[EXERCISE INSTRUCTIONS]: Scan the records for the string "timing"; copy each line where it occurs.

[SOURCE DATA]:
+ + + +
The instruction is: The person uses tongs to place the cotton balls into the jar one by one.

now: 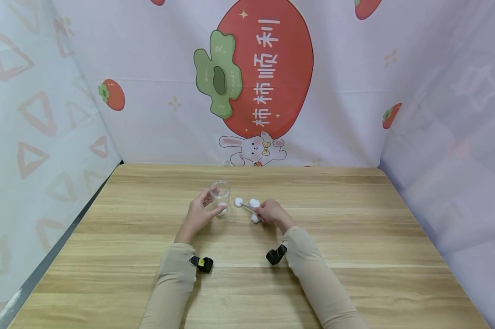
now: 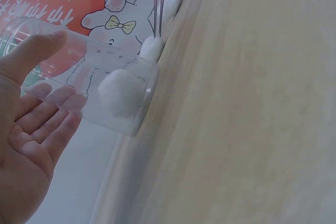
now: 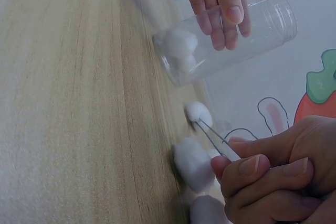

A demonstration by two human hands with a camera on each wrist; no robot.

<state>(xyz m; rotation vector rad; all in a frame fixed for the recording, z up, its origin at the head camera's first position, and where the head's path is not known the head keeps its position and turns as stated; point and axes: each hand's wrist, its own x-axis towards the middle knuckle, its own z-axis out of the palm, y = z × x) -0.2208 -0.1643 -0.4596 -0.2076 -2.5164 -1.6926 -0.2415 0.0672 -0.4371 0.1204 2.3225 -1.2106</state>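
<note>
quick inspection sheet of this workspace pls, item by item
surface: wooden table, bare wood around the work
job's things: clear jar upright, cotton ball inside; tweezers pinching a cotton ball on the table; two loose balls beside the right hand
clutter: nothing seen
grippers: left hand holds the jar; right hand grips the tweezers
cables: nothing seen; black wrist straps only
surroundings: printed cloth backdrop on three sides
</note>
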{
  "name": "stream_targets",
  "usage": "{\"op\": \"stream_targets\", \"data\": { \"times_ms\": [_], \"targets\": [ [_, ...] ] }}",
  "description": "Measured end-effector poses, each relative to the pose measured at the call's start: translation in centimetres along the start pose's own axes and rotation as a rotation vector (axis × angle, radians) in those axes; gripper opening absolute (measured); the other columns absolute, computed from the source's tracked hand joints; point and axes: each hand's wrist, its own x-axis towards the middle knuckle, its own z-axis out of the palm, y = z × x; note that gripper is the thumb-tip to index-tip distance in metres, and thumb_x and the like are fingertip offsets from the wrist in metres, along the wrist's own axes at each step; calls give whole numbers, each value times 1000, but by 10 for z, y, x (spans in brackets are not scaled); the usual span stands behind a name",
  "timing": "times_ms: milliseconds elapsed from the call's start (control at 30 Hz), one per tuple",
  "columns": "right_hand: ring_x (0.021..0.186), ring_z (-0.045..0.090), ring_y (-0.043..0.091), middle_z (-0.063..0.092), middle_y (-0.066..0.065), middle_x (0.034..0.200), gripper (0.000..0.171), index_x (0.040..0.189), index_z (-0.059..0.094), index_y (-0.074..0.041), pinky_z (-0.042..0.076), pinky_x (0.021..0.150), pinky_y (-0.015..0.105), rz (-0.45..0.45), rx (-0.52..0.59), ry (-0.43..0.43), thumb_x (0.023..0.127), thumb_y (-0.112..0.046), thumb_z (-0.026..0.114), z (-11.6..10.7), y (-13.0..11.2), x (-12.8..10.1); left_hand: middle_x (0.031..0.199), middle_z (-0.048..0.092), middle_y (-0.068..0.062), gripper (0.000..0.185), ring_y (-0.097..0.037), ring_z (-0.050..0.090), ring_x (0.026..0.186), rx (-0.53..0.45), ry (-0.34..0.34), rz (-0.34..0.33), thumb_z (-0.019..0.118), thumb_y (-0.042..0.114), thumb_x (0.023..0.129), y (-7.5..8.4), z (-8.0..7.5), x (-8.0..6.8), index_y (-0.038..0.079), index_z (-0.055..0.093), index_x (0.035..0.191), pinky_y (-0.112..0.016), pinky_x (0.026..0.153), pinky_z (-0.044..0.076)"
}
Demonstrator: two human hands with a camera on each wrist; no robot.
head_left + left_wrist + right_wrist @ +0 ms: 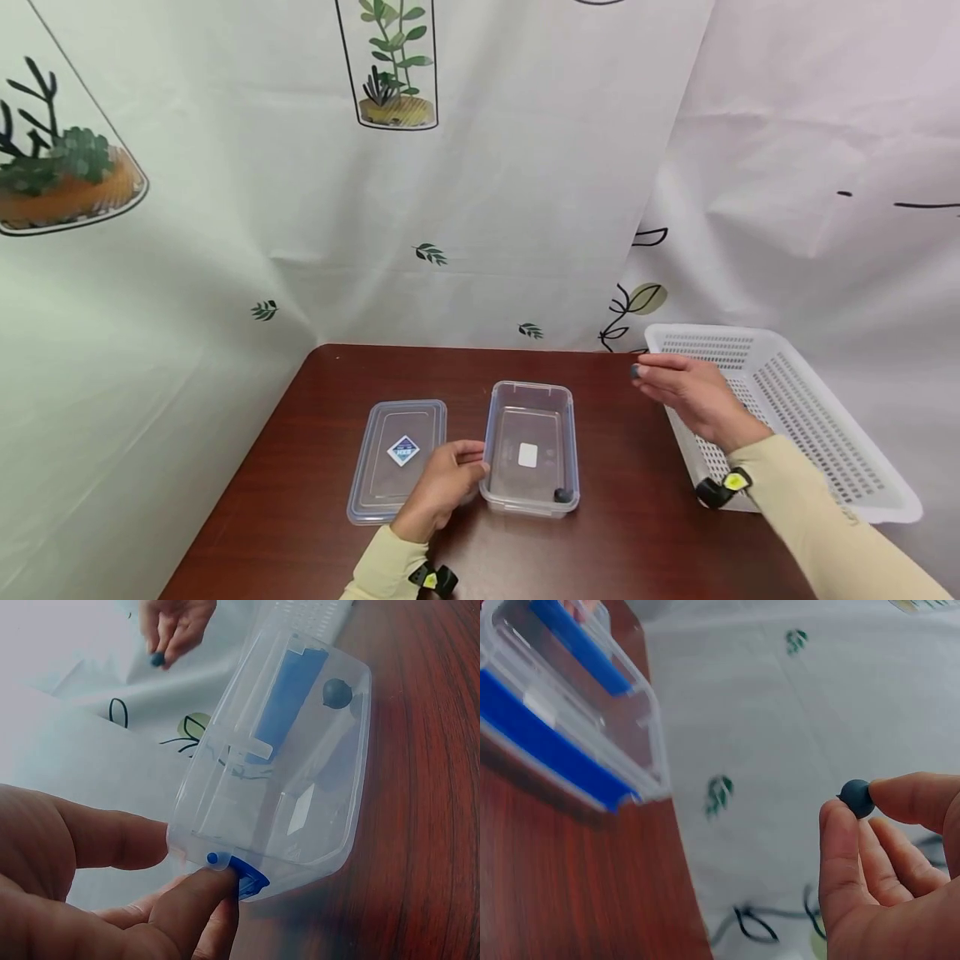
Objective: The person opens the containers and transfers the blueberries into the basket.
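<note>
My right hand point(693, 396) is raised beside the white basket's near-left side, pinching a small dark blue ball point(857, 799) between thumb and fingertips. A second dark blue ball point(337, 694) lies inside the clear plastic container point(528, 504), in its near right corner in the head view. My left hand point(444, 485) holds the container's left side, thumb at the rim and fingers by a blue latch point(251, 877). Left of the container, its clear lid point(375, 487) with a blue diamond label lies flat on the table, partly behind the left hand.
A white perforated basket point(847, 425) stands at the right side of the dark red-brown table point(300, 467), partly covered by my right forearm. Behind the table hangs a pale cloth point(525, 208) printed with plants.
</note>
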Motion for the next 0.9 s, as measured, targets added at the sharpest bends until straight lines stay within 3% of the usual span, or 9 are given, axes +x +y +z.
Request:
{"op": "stream_targets", "data": {
  "times_ms": [267, 467, 900],
  "targets": [
    [94, 79, 12, 81, 0, 101, 30, 102, 82, -13, 62, 85, 24, -37, 121, 35, 102, 8, 61, -60, -11, -23, 121, 66, -31, 40, -22, 64, 105, 4, 3, -14, 68, -3, 91, 0, -2, 1, -18, 61, 128, -23, 80, 54],
    [90, 79, 13, 81, 0, 99, 32, 100, 83, -13, 63, 82, 25, -28, 178, 121, 102, 9, 60, -98, -10, -39, 122, 66, -32, 42, -22, 64, 105, -5, -14, -17, 68, -2, 91, 0, -1, 2, -18, 61, 129, -23, 81, 54],
    [88, 79, 11, 81, -4, 97, 32, 97, 84, -19, 63, 77, 26, -1, 150, 189, 102, 4, 62, -127, 0, -53, 122, 66, -32, 42, -18, 64, 99, -21, -26, -31, 67, -3, 91, 1, -2, 1, -18, 60, 130, -23, 76, 54]
  ]
}}
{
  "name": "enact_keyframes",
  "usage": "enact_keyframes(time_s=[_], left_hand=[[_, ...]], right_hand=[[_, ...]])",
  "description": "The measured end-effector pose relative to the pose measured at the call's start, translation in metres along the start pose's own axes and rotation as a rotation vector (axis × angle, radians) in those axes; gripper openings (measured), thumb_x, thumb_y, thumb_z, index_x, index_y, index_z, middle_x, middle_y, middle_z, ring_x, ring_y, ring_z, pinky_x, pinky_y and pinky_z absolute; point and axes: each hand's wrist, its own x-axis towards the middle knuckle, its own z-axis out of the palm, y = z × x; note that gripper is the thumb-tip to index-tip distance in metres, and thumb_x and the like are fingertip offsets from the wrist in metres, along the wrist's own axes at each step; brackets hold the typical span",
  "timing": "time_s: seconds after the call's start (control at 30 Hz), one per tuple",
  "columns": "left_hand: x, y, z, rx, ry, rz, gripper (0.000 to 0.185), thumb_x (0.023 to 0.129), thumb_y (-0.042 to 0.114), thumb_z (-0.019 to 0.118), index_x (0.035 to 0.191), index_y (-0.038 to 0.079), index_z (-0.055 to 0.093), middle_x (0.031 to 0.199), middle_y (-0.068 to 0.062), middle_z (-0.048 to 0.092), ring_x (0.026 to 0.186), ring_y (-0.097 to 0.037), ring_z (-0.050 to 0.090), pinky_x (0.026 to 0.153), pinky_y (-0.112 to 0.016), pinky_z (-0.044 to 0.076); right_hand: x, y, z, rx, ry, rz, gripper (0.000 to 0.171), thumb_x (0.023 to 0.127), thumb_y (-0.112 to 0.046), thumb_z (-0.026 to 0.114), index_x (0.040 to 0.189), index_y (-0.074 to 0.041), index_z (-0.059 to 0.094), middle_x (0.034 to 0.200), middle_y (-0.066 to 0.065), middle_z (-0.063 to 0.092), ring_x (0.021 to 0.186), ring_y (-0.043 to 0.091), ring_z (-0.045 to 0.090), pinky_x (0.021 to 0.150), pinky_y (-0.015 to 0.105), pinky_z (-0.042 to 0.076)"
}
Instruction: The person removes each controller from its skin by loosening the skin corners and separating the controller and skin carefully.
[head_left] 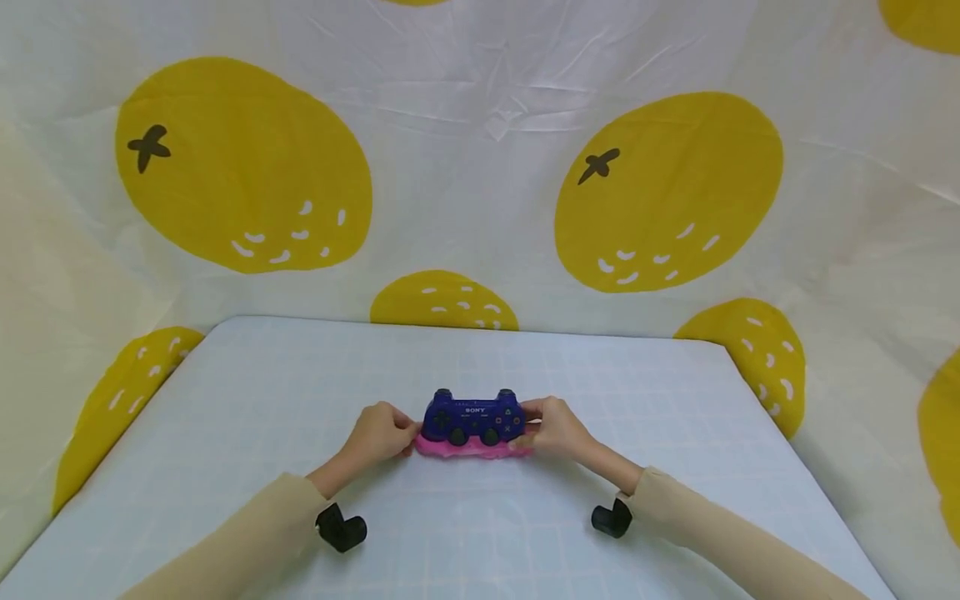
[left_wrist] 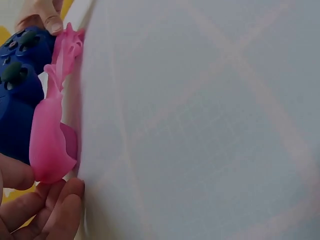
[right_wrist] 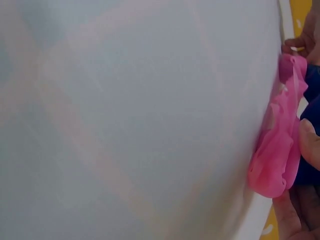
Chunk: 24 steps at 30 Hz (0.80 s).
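A blue Sony game controller (head_left: pixel 474 418) stands tilted up at the middle of the table, its button face toward me. Along its lower side runs a soft, stretchy pink silicone cover (head_left: pixel 467 448), with crumpled, wavy edges in the wrist views. My left hand (head_left: pixel 381 432) pinches the cover's left end between thumb and fingers. At the other side, my right hand (head_left: pixel 558 429) grips the controller's right end, its thumb at the inner edge of the pink cover (right_wrist: pixel 277 150). How far the cover reaches behind the controller is hidden.
The table (head_left: pixel 465 533) has a pale cloth with a faint grid. Behind it hangs a white curtain (head_left: pixel 465 167) printed with yellow fruit. Black wrist cameras (head_left: pixel 341 529) stick out from both beige sleeves (head_left: pixel 247 533).
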Motion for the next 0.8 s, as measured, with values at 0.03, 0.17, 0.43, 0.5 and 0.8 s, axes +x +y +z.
enact_keyframes(time_s=[0.03, 0.17, 0.43, 0.5, 0.8], left_hand=[[0.000, 0.000, 0.000, 0.008, 0.002, 0.007, 0.016, 0.086, 0.014, 0.066, 0.077, 0.004, 0.076, 0.050, -0.001, 0.061, 0.047, -0.009, 0.050, 0.047, -0.022, 0.040], [0.002, 0.001, 0.000, 0.037, -0.003, 0.011, 0.016, 0.086, 0.014, 0.066, 0.079, 0.004, 0.076, 0.048, 0.001, 0.059, 0.046, -0.009, 0.049, 0.046, -0.022, 0.040], [-0.001, 0.001, 0.001, 0.067, -0.059, -0.028, 0.016, 0.088, 0.016, 0.066, 0.084, 0.003, 0.076, 0.048, 0.001, 0.057, 0.046, -0.010, 0.050, 0.047, -0.023, 0.039], [-0.004, -0.001, 0.001, 0.070, -0.057, -0.040, 0.016, 0.089, 0.019, 0.066, 0.088, 0.006, 0.077, 0.048, 0.001, 0.057, 0.047, -0.010, 0.050, 0.048, -0.023, 0.038], [-0.010, -0.003, 0.002, -0.066, -0.041, -0.105, 0.022, 0.092, 0.023, 0.062, 0.094, 0.006, 0.076, 0.056, 0.001, 0.059, 0.051, -0.009, 0.053, 0.053, -0.024, 0.043]], right_hand=[[0.000, 0.000, 0.000, 0.005, 0.004, 0.007, 0.045, 0.069, -0.011, 0.085, 0.110, 0.002, 0.069, 0.103, 0.016, 0.073, 0.096, 0.028, 0.071, 0.081, 0.032, 0.057], [0.000, 0.000, 0.000, 0.021, 0.022, 0.029, 0.048, 0.069, -0.009, 0.085, 0.112, 0.004, 0.068, 0.106, 0.018, 0.071, 0.096, 0.030, 0.070, 0.081, 0.031, 0.057], [-0.003, 0.001, 0.002, 0.015, 0.005, 0.012, 0.049, 0.069, -0.010, 0.085, 0.112, 0.005, 0.067, 0.107, 0.020, 0.071, 0.097, 0.031, 0.070, 0.081, 0.032, 0.057], [-0.004, 0.001, 0.003, 0.018, 0.010, 0.005, 0.048, 0.069, -0.009, 0.085, 0.112, 0.005, 0.067, 0.107, 0.020, 0.071, 0.096, 0.032, 0.070, 0.080, 0.031, 0.057], [-0.004, 0.003, 0.003, 0.099, 0.015, -0.001, 0.048, 0.070, -0.005, 0.083, 0.113, 0.008, 0.065, 0.110, 0.023, 0.069, 0.099, 0.033, 0.069, 0.082, 0.031, 0.056]])
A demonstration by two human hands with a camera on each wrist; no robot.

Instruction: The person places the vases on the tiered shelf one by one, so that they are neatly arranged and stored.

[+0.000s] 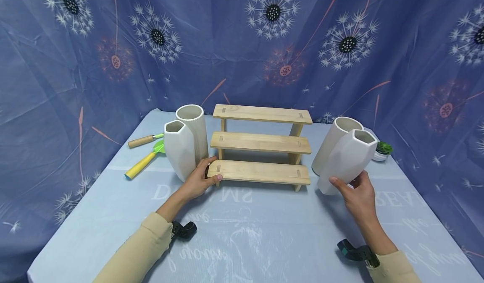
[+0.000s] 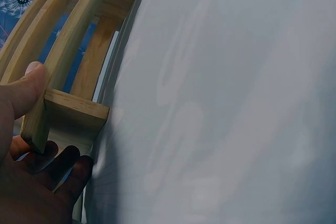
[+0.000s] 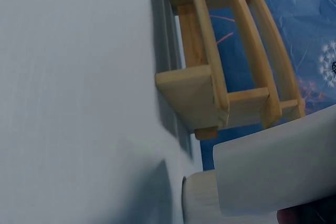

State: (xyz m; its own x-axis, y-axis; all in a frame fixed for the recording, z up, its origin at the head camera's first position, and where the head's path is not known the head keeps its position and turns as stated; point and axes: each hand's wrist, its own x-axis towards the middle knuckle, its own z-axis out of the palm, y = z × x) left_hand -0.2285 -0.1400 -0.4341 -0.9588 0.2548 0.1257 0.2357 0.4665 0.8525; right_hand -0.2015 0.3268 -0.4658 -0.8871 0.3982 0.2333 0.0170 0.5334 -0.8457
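right hand [image 1: 359, 192] grasps a white faceted vase [image 1: 345, 161] near its base, fingers curled round it; the vase is tilted, matte, angular, with a hexagonal mouth, at the right end of the wooden step shelf [image 1: 261, 146]. behind it, touching or just beside, stands a ribbed white cylinder vase [image 1: 332, 142]. left hand [image 1: 198, 180] grips the left end of the lowest plank, thumb on top, fingers under. shelf: three pale smooth planks, stepped. left of it, a second faceted vase [image 1: 179, 148] and a second ribbed cylinder [image 1: 194, 129], upright, side by side. further out: two garden hand tools [image 1: 145, 153], a small potted plant [image 1: 382, 150], pale blue tablecloth [image 1: 242, 232].
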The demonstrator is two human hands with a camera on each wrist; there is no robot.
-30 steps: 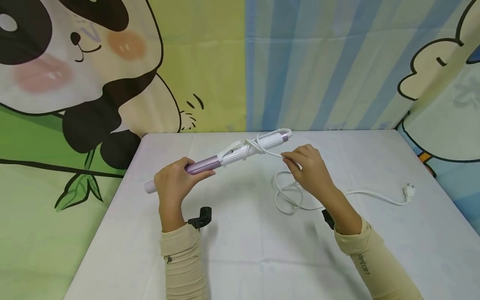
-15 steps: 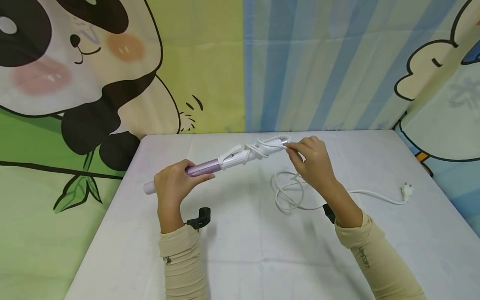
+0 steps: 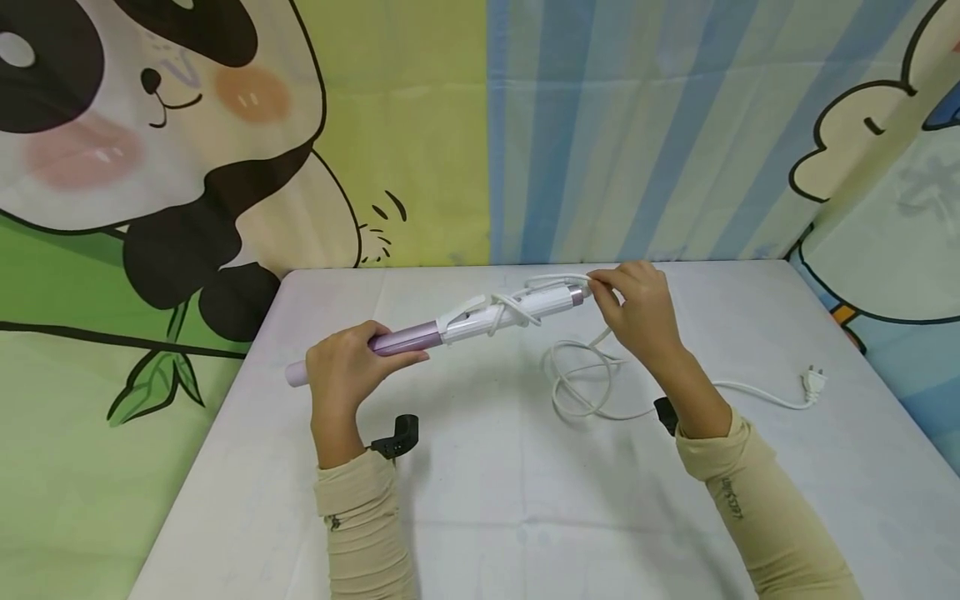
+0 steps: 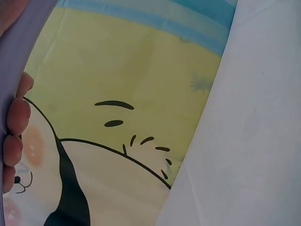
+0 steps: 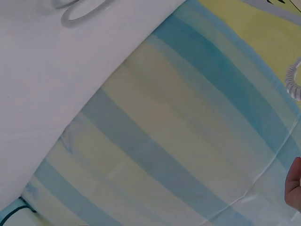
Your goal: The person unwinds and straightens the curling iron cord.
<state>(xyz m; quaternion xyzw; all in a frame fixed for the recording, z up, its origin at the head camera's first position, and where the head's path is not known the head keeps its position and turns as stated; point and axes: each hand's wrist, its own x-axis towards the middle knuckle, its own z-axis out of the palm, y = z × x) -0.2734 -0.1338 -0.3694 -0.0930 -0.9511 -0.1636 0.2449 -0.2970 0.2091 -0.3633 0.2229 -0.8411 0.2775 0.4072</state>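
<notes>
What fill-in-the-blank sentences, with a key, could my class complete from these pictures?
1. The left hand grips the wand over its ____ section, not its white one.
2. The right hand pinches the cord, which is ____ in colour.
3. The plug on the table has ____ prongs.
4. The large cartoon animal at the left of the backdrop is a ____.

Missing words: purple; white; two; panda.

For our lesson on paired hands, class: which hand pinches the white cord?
The right hand, pinching the white cord beside one end of the wand; the left hand grips the wand's purple part.
</notes>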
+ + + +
[WRITTEN RESPONSE]:
  "timing": "times_ms: milliseconds elapsed from the call's start (control at 30 Hz), one per tuple",
  "timing": "time_s: seconds after the call's start (control at 30 Hz), one per tuple",

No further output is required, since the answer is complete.